Pour la plupart, ce régime trop restrictif laisse peu de place à la flexibilité - sociale, économique et culturelle - qui peut être accablante, peu agréable et difficile à suivre à long terme (16).

Bien que davantage de produits sans gluten soient disponibles sur le marché, le régime de ventre de blé décourage les adeptes de manger ces produits, ce qui rend la sélection des aliments encore plus difficile.

De plus, ce type de régime restrictif peut entraîner une relation négative avec la nourriture, car il diffuse une variété d'aliments. Si vous avez des antécédents de troubles de l'alimentation, ce régime peut aggraver votre relation avec la nourriture et doit être évité (17).

Peut entraîner des carences nutritionnelles

Éviter le blé et d'autres céréales peut augmenter votre risque de développer une carence en certains nutriments, notamment le folate, la vitamine B12, le fer et d'autres oligo-éléments (18, 19, 20).

De plus, ceux qui suivent ce régime peuvent ne pas consommer suffisamment de fibres, ce qui est essentiel pour un intestin sain, la santé cardiaque, la stabilisation de la glycémie et la gestion du poids (21).

Enfin, éviter les aliments riches en glucides peut entraîner une consommation excessive de graisses, ce qui peut vous amener à dépasser vos besoins quotidiens en calories (22, 23).

résumé

La perte de poids du régime de ventre de blé n'est pas due à l'élimination du gluten. Le régime fait de nombreuses affirmations qui ne sont pas soutenues par la recherche scientifique. Il peut également augmenter votre risque de développer une carence en certains nutriments, notamment la vitamine B12, le folate et le fer.

L'essentiel

Le régime du ventre de blé a entraîné une vague de modes de vie sans gluten.

Il met l'accent sur une alimentation composée d'aliments entiers non transformés, ce qui peut entraîner une perte de poids si vous comptez normalement sur des aliments ultra-transformés.

Cependant, il n'y a aucune recherche pour soutenir l'élimination du gluten ou des grains de votre alimentation comme moyen de perdre du poids.

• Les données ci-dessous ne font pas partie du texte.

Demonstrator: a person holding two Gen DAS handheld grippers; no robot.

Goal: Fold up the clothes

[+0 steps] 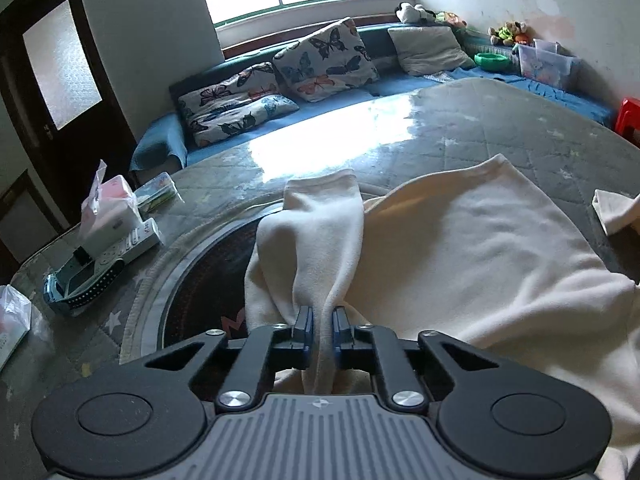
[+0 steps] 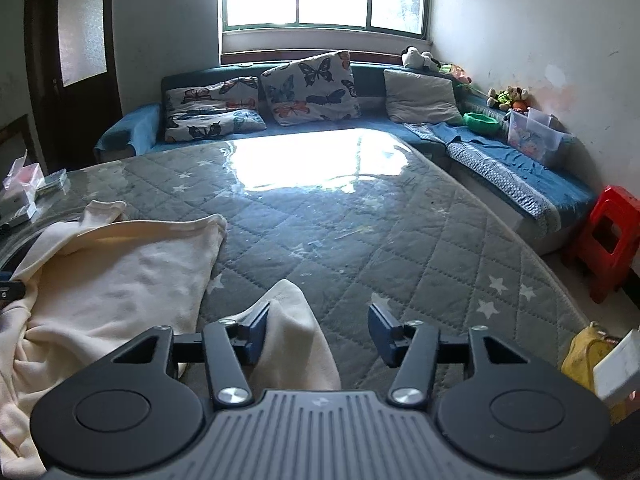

En fait, une alimentation riche en grains entiers est liée à une meilleure gestion du poids et à une santé globale.

Si vous avez une maladie cœliaque, une sensibilité au gluten non cœliaque ou une allergie au blé, éviter le gluten et le blé est essentiel à une bonne santé. Mais si vous cherchez à abandonner le gluten pour perdre du poids, il existe des régimes plus sains et plus durables.